Thursday, August 27, 2020

Software Review: BigID for Privacy Data Discovery

Until recently, most marketers were content to leave privacy compliance in the hands of data and legal teams. But laws like GDPR and CCPA now require increasingly prominent consent notifications and impose increasingly stringent limits on data use. This means marketers must become increasingly involved with the privacy systems to ensure a positive customer experience, gain access to the data they need, and ensure they use the data appropriately. 

I feel your pain: it’s another chore for your already-full agenda.  But no one else can represent marketers’ perspectives as companies decide how to implement expanded privacy programs.  If you want to see what happens when marketers are not involved, just check out the customer-hostile consent notices and privacy policies on most Web sites.

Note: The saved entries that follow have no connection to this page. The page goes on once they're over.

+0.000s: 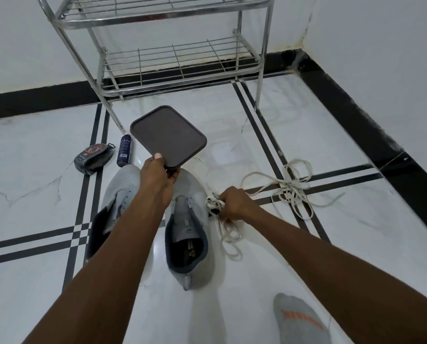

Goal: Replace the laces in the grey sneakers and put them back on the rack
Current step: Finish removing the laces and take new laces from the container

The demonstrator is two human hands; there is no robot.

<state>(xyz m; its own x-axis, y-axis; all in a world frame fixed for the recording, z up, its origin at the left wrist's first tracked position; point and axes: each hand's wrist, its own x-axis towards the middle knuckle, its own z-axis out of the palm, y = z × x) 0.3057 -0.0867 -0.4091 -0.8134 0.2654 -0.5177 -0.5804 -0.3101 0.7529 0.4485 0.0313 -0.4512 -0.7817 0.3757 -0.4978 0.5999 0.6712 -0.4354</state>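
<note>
Left hand (159, 173) pinches corner of brown tray (168, 137), held above floor (331, 232). Right hand (234, 203) grips bunch of white laces (290, 187). Grey sneakers (186, 227) sit on floor below rack (177, 58).

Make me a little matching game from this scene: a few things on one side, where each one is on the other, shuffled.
Things:
1. brown tray
2. bundled lace
3. dark spray can
4. loose laces

Places:
A. lying on the floor by the rack leg
B. gripped by the right hand
C. held up by the left hand
D. sprawled over the black tile lines

Pairs: 1-C, 2-B, 3-A, 4-D
</note>
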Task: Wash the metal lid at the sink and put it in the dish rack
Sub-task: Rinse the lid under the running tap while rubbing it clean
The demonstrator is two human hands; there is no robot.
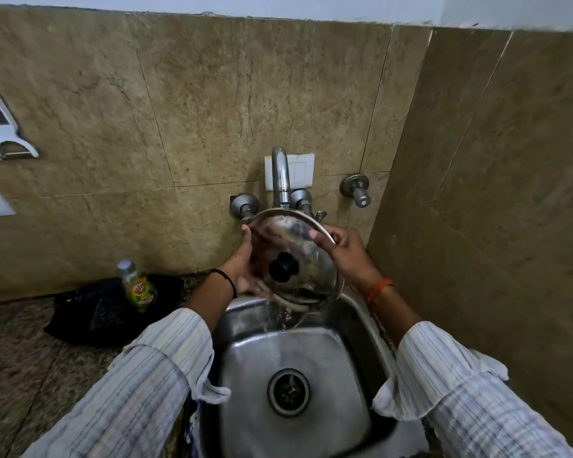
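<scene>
1. Peeler (5, 127), white: we note it hanging on the wall tiles, far left.
2. Detergent bottle (139, 285): upright on a dark cloth (90, 312), left of the sink (245, 325).
3. Left hand (242, 256): fingers curled on the metal lid (308, 259) at its left edge.
4. Metal lid: tilted above the sink under the tap (280, 175), black knob (283, 266) facing us.
5. Right hand (344, 249): fingers closed over the lid's upper right rim.
</scene>
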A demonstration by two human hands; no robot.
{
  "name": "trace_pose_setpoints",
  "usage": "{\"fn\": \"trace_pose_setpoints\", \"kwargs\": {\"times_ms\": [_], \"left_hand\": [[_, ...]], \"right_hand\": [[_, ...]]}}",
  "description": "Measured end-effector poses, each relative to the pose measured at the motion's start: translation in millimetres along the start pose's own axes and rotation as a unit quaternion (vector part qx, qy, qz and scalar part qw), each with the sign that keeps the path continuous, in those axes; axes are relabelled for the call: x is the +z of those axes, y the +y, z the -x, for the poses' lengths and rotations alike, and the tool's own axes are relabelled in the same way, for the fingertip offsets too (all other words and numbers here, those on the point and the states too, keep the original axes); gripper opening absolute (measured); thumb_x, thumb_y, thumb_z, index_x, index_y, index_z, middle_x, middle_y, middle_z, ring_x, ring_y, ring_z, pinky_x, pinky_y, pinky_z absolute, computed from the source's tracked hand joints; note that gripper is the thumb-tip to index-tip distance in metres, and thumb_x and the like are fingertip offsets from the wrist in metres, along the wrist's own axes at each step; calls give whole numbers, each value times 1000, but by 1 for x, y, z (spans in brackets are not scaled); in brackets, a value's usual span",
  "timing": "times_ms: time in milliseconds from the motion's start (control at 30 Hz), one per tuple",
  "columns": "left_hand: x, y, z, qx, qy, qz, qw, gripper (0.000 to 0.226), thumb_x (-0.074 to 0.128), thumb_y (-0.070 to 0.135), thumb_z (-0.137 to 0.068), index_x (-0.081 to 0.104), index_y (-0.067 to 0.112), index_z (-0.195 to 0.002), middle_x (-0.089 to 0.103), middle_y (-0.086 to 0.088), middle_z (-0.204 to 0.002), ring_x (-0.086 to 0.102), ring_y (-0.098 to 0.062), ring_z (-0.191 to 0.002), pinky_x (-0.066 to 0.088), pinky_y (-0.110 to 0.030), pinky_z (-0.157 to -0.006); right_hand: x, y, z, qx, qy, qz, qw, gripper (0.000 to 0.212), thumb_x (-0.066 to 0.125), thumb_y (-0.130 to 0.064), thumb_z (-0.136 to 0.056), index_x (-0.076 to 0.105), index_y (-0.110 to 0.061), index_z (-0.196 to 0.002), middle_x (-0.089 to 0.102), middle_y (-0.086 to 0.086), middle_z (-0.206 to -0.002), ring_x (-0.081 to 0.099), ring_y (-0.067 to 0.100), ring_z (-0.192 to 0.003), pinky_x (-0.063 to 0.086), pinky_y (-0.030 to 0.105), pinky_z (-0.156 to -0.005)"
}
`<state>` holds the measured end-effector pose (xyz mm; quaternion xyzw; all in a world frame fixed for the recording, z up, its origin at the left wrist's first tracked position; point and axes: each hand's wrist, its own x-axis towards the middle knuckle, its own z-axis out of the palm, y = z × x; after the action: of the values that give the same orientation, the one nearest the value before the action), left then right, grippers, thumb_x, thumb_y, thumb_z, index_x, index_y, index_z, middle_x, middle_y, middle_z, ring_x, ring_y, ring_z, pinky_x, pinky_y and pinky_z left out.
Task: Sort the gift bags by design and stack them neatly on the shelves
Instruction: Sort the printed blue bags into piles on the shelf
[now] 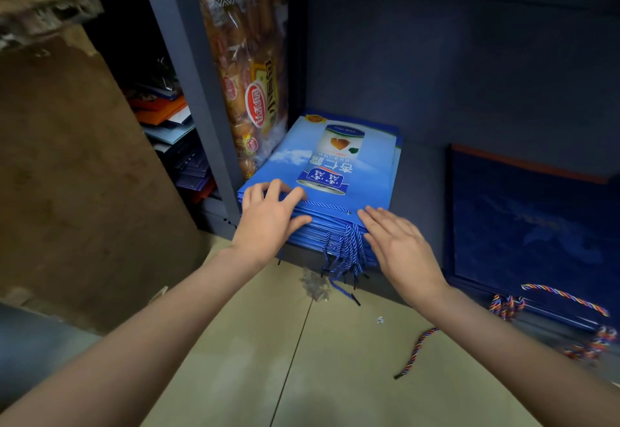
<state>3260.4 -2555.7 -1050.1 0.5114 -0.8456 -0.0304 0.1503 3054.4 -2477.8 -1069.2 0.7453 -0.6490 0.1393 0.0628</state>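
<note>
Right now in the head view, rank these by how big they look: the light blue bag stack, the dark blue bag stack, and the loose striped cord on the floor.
1. dark blue bag stack and light blue bag stack: look alike; the dark one is cut off at the edge, so unranked.
2. loose striped cord: clearly smallest.

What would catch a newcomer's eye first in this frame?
The bright blue stack of gift bags on the low shelf, centre frame, with both hands on its near edge: left hand on the left corner, right hand flat by the dangling cord handles. To the right lies a dark navy bag stack.
</note>
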Motion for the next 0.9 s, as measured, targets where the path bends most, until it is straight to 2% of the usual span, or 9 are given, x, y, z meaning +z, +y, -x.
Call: {"fn": "trace_pose_setpoints", "kwargs": {"times_ms": [133,200,300,467,567,633,767,833,900], "left_hand": [[-6,-9,-7,24,-36,26,999,42,54,46,-88,54,23,-123,48,-5,-122,40,-31,-116,21,-38,-105],[-18,-12,-15,28,-103,21,994,46,52,53,-87,49,31,-128,43,0,-128,36,-26,-121,19,-38,-106],[-36,-6,-31,50,-199,-3,979,63,56,61,-80,35,40,-136,34,3,-137,29,-24,-128,21,-42,-107],[-36,42,-43,154,-222,-25,963,87,59,68,-72,18,44,-144,18,5,-153,13,-22,-141,13,-44,-112],[-30,71,-54,148,-257,37,954,70,50,68,-78,28,46,-141,21,6,-154,13,-22,-143,10,-48,-115],[-23,81,-70,110,-300,71,945,60,42,65,-85,34,42,-140,26,5,-153,18,-21,-142,15,-45,-116],[-4,100,-108,30,-347,35,937,72,46,60,-88,19,31,-148,22,-5,-155,23,-26,-141,22,-37,-115],[9,116,-119,-21,-340,-4,940,80,48,64,-84,12,33,-149,12,-8,-156,14,-38,-141,19,-52,-113],[21,127,-121,-84,-347,-42,933,88,53,60,-83,1,33,-149,-4,-8,-157,-2,-47,-140,11,-66,-108]], "right_hand": [[-6,-1,2,5,-27,-67,997,48,40,-35,-92,53,-9,-129,57,6,-126,55,25,-114,49,41,-93],[-10,1,2,51,-38,-159,985,52,49,-37,-94,38,-16,-140,36,2,-143,34,18,-131,34,36,-108],[-14,1,2,136,-89,-277,947,80,64,-40,-84,18,-24,-147,8,-5,-154,14,12,-141,20,28,-112],[-8,12,7,167,-205,-367,892,112,77,-31,-73,-6,-27,-149,17,-9,-154,20,9,-141,22,26,-113],[-22,29,3,191,-200,-528,803,91,64,-1,-82,3,-16,-148,25,-14,-147,23,4,-137,24,13,-108],[-32,45,-9,255,-143,-579,761,71,47,10,-88,17,-14,-147,28,0,-150,29,13,-138,26,17,-105],[-30,72,-51,354,-47,-682,638,48,31,-3,-93,39,-14,-139,36,11,-147,32,21,-136,25,33,-113],[-22,82,-73,382,-22,-716,584,45,28,-14,-94,41,-12,-137,35,12,-147,30,23,-137,22,35,-112],[-15,88,-92,395,-9,-732,555,47,27,-21,-94,41,-9,-137,37,13,-146,31,23,-137,20,32,-111]]}}
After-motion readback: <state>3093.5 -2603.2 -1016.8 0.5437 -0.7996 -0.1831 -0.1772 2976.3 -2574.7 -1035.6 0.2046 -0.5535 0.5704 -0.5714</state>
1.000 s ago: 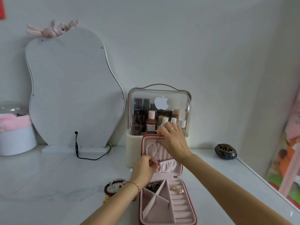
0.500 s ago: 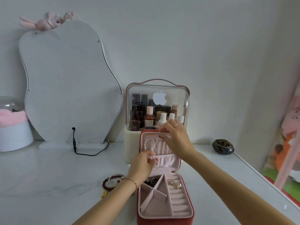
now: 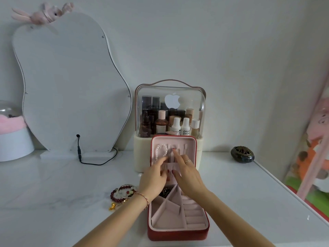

To ease the burden a bit, I’m going to start reviewing privacy systems in this blog. The first step is to define a framework of the functions required for a privacy solution.   This gives a checklist of components so you know when you have a complete set. Of course, you’ll also need a more detailed checklist for each component so you can judge whether a particular system is adequate for the task. But let’s not get ahead of ourselves. 

At the highest level, the components of a privacy solution are:

  • Data discovery.  This is searching company systems to build a catalog of sensitive data, including the type and location of each item. Discovery borders on data governance, quality, and identity resolution, although these are generally outside the scope of a privacy system. Identity resolution is on the border because responding to data subject requests (see next section) requires assembling all data belonging to the same person. Some privacy systems include identity resolution to make this possible, but others rely on external systems to provide a personal ID to use as a link.

  • Data subject interactions.  These are interactions between the system and the people whose data it holds (“data subjects”).  The main interactions are to gather consent when the data is collected and to respond to subsequent “data subject access requests” (DSARs) to view, update, export, or delete their data. Consent collection and request processing are distinct processes.  But they are certainly related and both require customer interactions.  So it makes sense to consider them together. They are also where marketers are most likely to be directly involved in privacy programs.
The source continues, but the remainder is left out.